What to produce => Please reproduce the data exactly, excluding any pictures it contains.

Provided material =>
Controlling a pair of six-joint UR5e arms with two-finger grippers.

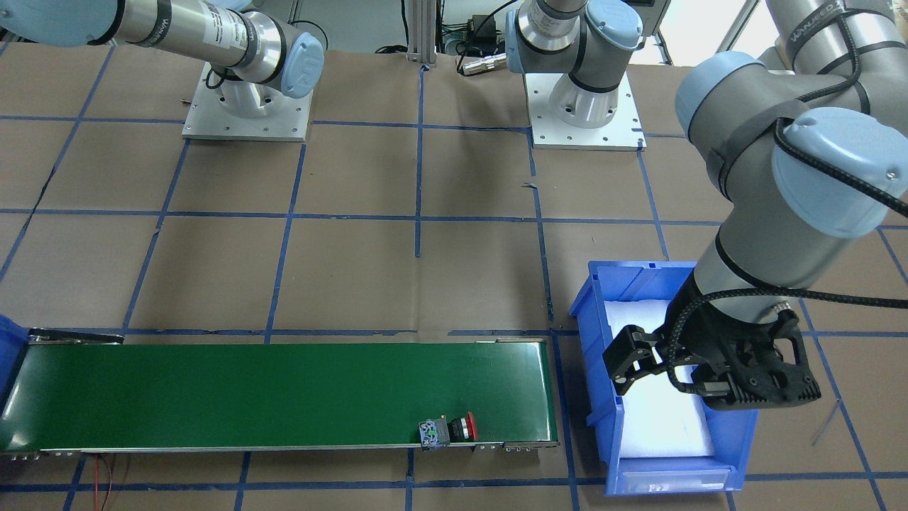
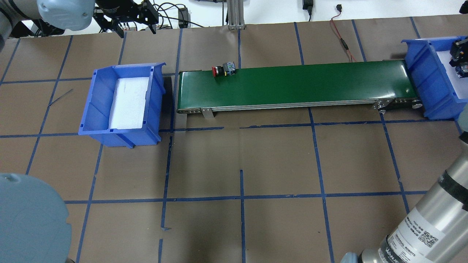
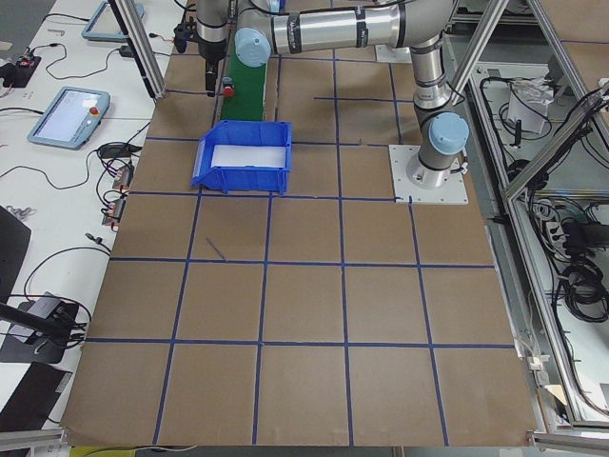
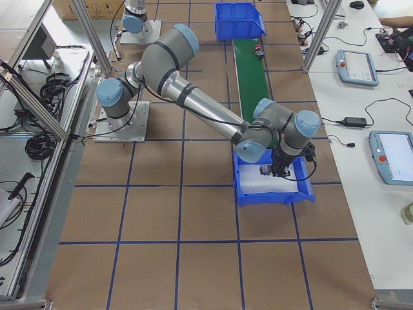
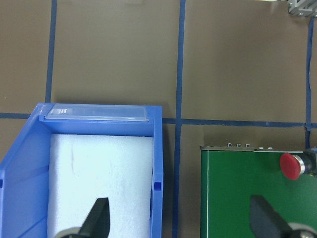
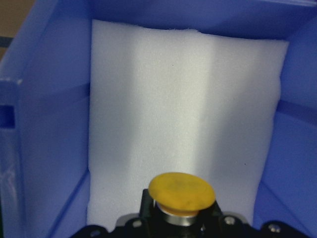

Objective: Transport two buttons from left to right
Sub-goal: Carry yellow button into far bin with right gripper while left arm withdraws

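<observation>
The left blue bin [image 2: 95,106] contains a white foam pad [image 2: 129,102]; the left gripper [image 5: 181,218] hangs above its belt-side wall, jaws spread wide; the red-capped button [image 1: 450,430] lies on its side on the green conveyor belt [image 1: 284,390], near the end beside this bin, at the edge away from the robot; the right blue bin [image 2: 424,84], at the belt's other end, contains a white foam liner [image 6: 183,99]; the right gripper [image 2: 459,62] pinches the yellow-capped button [image 6: 182,191] above that liner; both bins rest on the brown surface [image 2: 241,153]
</observation>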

Answer to this problem =>
Controlling a pair of six-joint UR5e arms with two-finger grippers.


Objective: Transport two buttons from left to right
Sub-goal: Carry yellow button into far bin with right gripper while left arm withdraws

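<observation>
The left blue bin [image 2: 95,106] contains a white foam pad [image 2: 129,102]; the left gripper [image 5: 181,218] hangs above its belt-side wall, jaws spread wide; the red-capped button [image 1: 450,430] lies on its side on the green conveyor belt [image 1: 284,390], near the end beside this bin, at the edge away from the robot; the right blue bin [image 2: 424,84], at the belt's other end, contains a white foam liner [image 6: 183,99]; the right gripper [image 2: 459,62] pinches the yellow-capped button [image 6: 182,191] above that liner; both bins rest on the brown surface [image 2: 241,153]
</observation>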

The requested output has been given in full.